March 29, 2015
The Sunday Times of London has another article today on L-Carnitine injections and Alberto Salazar‘s Nike Oregon Project group. It is behind a paywall.
Last week the Times reported that Salazar ordered thousands of dollars of L-Carnitine for his athletes to use and experimented with injecting assistant coach Steve Magness with L-Carnitine.
We noted at the time this all appeared to be within World Anti-Doping rules as long as the injections of L-Carnitine were less than 50mL every 6 hours.
However, the Sunday Times is now reporting that Salazar may have inadvertently broken anti-doping rules because the 50mL limit was not implemented until January 2012 and some of his athletes got injections before then. Before 2012, the Sunday Times alleges that injecting any amount of L-Carnitine would have been an anti-doping violation.
Update 4/1/2015: WADA has issued the statement below saying that USADA did not give Alberto Salazar’s group bad advice by saying they could inject less than 50mL of L-Carnitine in December of 2011. The Times had implied that that was an inadvertent violation of doping rules as the Times thought the 50mL guideline did not go into effect until January 2012. The Times implied Alvina Begay and Dathan Ritzenhein may have broken anti-doping rules as a result.
The WADA statement shows that injections of less than 50mL were allowed prior to January 2012. The January 2012 WADA changed “clarified and re-emphasized” that injections less than 50mL were allowed.
The WADA statement:
“An article in The Sunday Times (London) on Sunday, 29 March 2015, suggested that the U.S. Anti-Doping Agency (USADA) Science Director gave inaccurate advice in December 2011 by stating that injections of up to 50 mL of a non-prohibited substance were permissible under the WADA Prohibited List.
We have now received the communications that took place between Alberto Salazar and the USADA Science Director during December 2011.
We can confirm that the advice given by the USADA Science Director was accurate and consistent with medical practice in place at the time.
The change to the List on 1 January 2012 clarified and re-emphasized the practice relating to infusions and injections to ensure that medical practice was clear in that injections / infusions less than 50ml, and not less than 6 hours apart were permitted.

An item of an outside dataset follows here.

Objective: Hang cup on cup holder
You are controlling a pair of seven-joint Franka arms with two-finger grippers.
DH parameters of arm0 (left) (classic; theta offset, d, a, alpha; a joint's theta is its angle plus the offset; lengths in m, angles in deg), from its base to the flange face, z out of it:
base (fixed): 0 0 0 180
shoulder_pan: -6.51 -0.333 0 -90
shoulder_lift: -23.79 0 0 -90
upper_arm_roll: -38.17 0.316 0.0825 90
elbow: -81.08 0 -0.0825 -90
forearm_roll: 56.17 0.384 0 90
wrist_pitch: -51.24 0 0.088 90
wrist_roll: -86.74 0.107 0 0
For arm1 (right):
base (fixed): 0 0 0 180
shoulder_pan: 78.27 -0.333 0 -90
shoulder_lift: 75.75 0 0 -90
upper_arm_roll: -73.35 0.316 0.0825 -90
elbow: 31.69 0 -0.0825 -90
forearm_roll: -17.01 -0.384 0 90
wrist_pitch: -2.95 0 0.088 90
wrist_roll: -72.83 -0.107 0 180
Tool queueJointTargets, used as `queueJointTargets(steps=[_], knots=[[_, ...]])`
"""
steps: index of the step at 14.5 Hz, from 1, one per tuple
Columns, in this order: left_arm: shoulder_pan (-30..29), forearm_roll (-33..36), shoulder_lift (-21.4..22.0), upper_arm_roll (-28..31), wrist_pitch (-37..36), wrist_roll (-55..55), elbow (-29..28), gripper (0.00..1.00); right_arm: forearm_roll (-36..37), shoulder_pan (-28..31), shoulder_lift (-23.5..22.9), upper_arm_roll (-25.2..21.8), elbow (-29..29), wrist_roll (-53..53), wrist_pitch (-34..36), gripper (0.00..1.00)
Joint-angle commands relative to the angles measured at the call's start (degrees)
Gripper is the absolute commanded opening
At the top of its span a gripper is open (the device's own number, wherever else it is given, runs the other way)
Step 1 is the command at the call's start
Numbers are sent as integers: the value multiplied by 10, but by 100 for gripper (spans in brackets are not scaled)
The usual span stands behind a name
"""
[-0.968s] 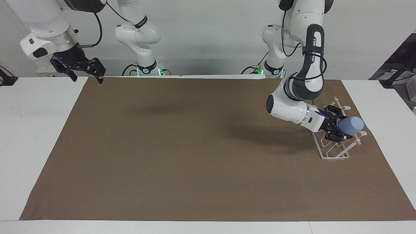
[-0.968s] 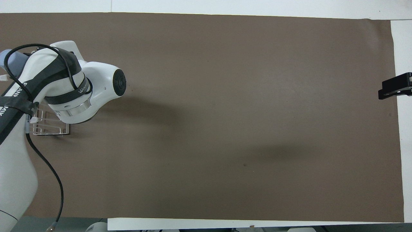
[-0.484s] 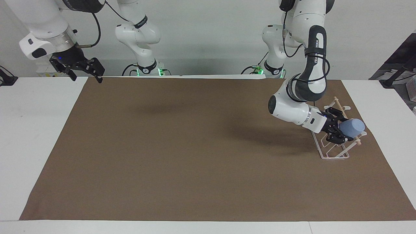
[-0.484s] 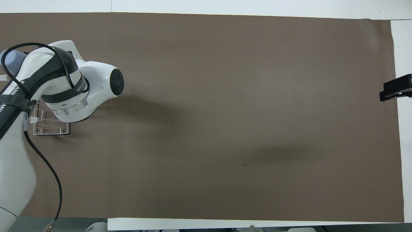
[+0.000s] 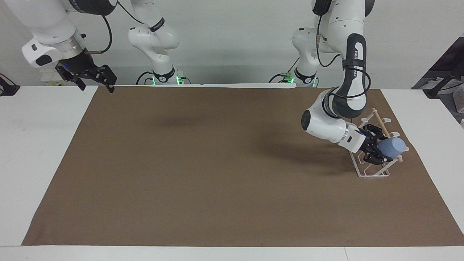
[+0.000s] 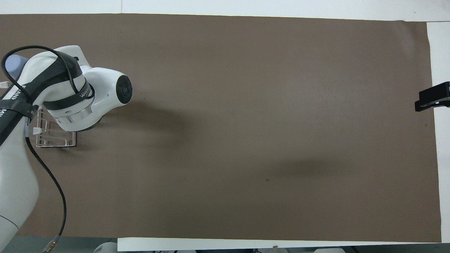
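Since the earlier frames the left hand (image 5: pixel 377 148) has sunk a little lower with the cup (image 5: pixel 391 147) and carried it slightly toward the desk edge farthest from the robots, so the cup now sits lower against the cup holder (image 5: pixel 373 170); the right hand (image 5: pixel 95 80) has barely shifted.

In the facing view, the right hand hangs in the air over the desk (image 5: pixel 32 145) at the robots' edge, by the corner of the brown mat (image 5: pixel 217 163) at the right arm's end, its fingers spread with nothing between them, and that arm waits. The middle of the mat carries only the arms' shadows. At the left arm's end of the desk, the left hand reaches down at a slant and pinches the light-blue cup at its open end. The cup lies tilted on its side, closed base pointing toward the desk's end edge, and it rests among the upper prongs of the white wire holder, just beside the wooden dowel (image 5: pixel 378 117). Whether a prong is inside the cup cannot be told. The holder stands on the mat near its end edge.

In the overhead view the left arm covers most of the holder (image 6: pixel 52 140), and only a sliver of the cup (image 6: pixel 12 65) shows.
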Motion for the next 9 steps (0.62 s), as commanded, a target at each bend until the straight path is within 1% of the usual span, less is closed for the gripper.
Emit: queueJointTargets(steps=[1, 3, 4, 5, 6, 9], knots=[[-15, 4, 4, -6, 25, -9, -13, 51, 5, 7, 7, 4, 10, 0, 4, 100], [-14, 3, 7, -7, 27, -8, -23, 58, 5, 5, 8, 4, 11, -3, 3, 100], [-14, -2, 7, -7, 28, -8, -23, 71, 5, 5, 8, 4, 11, -1, 3, 100], [-11, -9, 7, -7, 26, -7, -23, 89, 4, 5, 8, 4, 11, -1, 4, 100], [-11, -11, 7, -7, 22, -3, -23, 100, 4, 4, 8, 4, 11, -2, 4, 100], [-6, -34, 7, -7, 14, 2, -18, 100, 1, 4, 8, 4, 11, -1, 3, 100]])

Infusions / injections above that amount or frequency are prohibited.”
Previous article continues:
Salazar wrote USADA in 2011 asking if he could inject his athletes with L-Carnitine and apparently they told him he could as long as it was less than 50mL. Former Nike Oregon Project runner Jackie Areson claims that former Nike Oregon assistant coach Steve Magness told her that Dathan Ritzenhein and Alvina Begay traveled to Houston to get L-Carnitine injections before the January 2012 rule change. Technically this would be an ant-doping violation. The relevant portion of the Sunday Times article says:
Usada told Salazar that injections of less than 50ml over a six-hour period were permitted. The advice was based on a Wada document dated September 2011, which is understood not to have been formally ratified.
Within hours of being sent the reply by Usada, Salazar emailed several members of his team. “We will have to try the ‘less than 50ml L-carnitine infusion’,” he wrote.
In an email to Begay, Salazar said that he expected her and Dathan Ritzenhein, a long-distance runner in the Nike Oregon Project, to see “a two to three-minute advantage” when the L-carnitine supplement was used in conjunction with a sodium drink.
Ritzenhein said: “I have complied with all Wada rules, including my use of L-carnitine, which I tried but it did not provide any benefit so I stopped using it.”
Galen Rupp tells the Sunday Times he did not receive L-Carnitine injections in 2011 so the athletes who would have technically committed a doping violation appear to be Ritzenhein and Begay.
Almost as interesting to us is that Salazar thought L-Carnitine would help Dathan Ritzenhein improve 2-3 minutes in the marathon.